Role of non-alcoholic fatty liver disease in the evolution of renal function in patients with diabetes mellitus.

Nephrol Dial Transplant 2021 May 13. Epub 2021 May 13.

Department of Nephrology, University Hospital "12 de Octubre", Madrid, Spain.

Background: Increasing prevalence in type 2 diabetes mellitus (T2DM) have influenced in an increasing prevalence of chronic kidney disease (CKD). Little is known about the influence of non-alcoholic fatty liver disease (NAFLD) on progression of CKD. The aim of this study was to analyse the role of NAFLD and its severity in the progression of renal function in patients with T2DM.

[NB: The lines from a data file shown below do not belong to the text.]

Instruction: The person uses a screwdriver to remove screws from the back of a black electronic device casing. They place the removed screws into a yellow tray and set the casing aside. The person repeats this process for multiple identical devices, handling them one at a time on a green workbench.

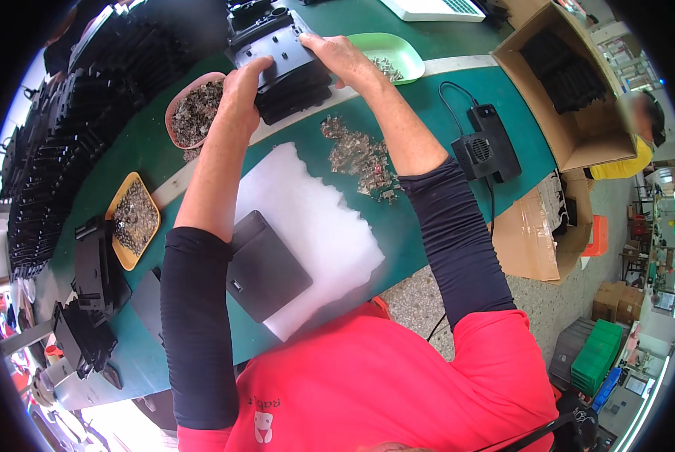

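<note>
At the far side of the green table, a stack of black plastic panels (283,62) is between my two hands. My left hand (241,92) is closed on its left edge, the thumb lying over the top panel. On the right edge my right hand (340,59) grips it, thumb on top and the other fingers mostly hidden. Small pegs stand up from the top panel. Nearer to me, a flat black plastic cover (268,270) lies on a white foam sheet (307,203). Small metal parts (358,157) are heaped beside that sheet.
Around the hands stand a pink tray (173,124), a green tray (409,56) and a yellow tray (131,260), each with small parts. A black charger-like device (492,143) with cables lies right. Black panels (88,128) are piled left. Cardboard boxes (590,139) stand right, near another person (639,143).
</note>
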`<state>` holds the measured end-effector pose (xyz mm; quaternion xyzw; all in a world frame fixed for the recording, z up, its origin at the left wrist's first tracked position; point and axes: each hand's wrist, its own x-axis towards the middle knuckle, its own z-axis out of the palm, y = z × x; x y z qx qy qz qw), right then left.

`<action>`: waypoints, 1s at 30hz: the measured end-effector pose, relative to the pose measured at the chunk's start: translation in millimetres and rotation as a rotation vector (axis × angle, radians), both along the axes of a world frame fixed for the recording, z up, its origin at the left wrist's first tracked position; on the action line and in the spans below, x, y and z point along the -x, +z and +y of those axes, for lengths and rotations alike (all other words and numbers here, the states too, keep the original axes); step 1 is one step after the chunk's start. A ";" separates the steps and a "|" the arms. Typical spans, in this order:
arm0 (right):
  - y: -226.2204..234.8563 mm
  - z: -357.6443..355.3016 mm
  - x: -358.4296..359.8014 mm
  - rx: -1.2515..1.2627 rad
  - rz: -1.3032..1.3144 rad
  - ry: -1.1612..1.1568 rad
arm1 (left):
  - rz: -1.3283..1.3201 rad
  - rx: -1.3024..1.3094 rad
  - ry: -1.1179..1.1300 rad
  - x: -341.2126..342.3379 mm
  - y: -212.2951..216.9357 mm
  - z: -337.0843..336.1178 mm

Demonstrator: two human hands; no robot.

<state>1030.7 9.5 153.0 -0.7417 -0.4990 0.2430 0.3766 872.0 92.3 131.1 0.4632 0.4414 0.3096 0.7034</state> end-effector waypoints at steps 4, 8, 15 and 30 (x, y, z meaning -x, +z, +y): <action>-10.0 -1.3 -9.5 0.045 0.169 -0.082 | -0.006 -0.010 -0.061 1.2 2.3 -1.3; 5.8 -11.3 -7.7 0.195 0.222 0.012 | -0.002 0.098 -0.044 10.6 19.3 -19.0; -5.1 -5.3 -15.3 0.186 0.167 0.079 | 0.016 0.083 0.051 8.2 15.8 -18.2; 13.9 58.3 -45.3 0.084 0.643 -0.031 | -0.143 0.010 0.041 -47.8 12.1 68.1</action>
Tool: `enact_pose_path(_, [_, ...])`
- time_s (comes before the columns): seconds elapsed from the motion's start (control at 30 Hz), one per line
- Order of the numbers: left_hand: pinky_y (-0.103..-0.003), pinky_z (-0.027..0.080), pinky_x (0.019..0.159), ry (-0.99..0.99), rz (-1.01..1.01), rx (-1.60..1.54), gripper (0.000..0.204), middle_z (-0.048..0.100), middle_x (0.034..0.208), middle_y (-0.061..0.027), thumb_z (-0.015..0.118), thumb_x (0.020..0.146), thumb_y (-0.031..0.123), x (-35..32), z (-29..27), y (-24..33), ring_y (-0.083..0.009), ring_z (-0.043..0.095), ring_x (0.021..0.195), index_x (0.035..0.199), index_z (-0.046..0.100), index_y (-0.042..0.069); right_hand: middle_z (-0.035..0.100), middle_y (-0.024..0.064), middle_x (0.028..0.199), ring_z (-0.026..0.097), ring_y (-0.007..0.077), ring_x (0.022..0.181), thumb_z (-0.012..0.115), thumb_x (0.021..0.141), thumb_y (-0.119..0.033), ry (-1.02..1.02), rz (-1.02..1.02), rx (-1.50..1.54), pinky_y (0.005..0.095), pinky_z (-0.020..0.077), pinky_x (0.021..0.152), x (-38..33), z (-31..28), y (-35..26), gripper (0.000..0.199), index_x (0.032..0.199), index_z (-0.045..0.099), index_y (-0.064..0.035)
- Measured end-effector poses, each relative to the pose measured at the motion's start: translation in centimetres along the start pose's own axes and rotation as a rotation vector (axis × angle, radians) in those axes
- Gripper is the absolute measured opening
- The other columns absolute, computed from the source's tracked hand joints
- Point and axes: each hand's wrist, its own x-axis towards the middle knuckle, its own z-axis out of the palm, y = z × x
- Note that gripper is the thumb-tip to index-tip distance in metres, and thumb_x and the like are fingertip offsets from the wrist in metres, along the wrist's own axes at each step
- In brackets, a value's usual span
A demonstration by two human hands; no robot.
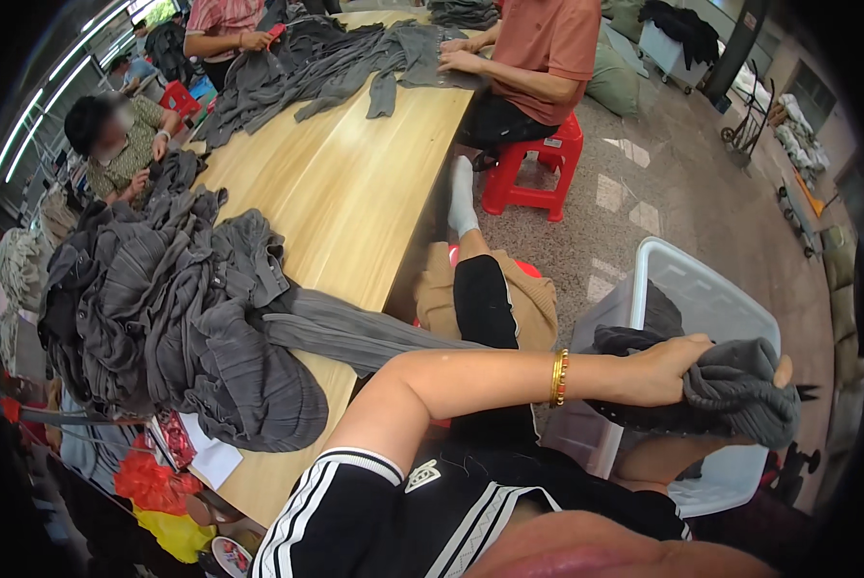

Methods: Retrospective and observational study, including patients with T2DM and estimated glomerular filtration rate (eGFR) >30 ml/min/1,73m2. NAFLD was defined with presence of compatible ultrasonography and/or presence of fibrosis using NAFLD score. Patients were classified in three groups according to the NAFLD score; group 1 <-1.85, group 2 -1.85 to 0.18, and group 3 > 0.18.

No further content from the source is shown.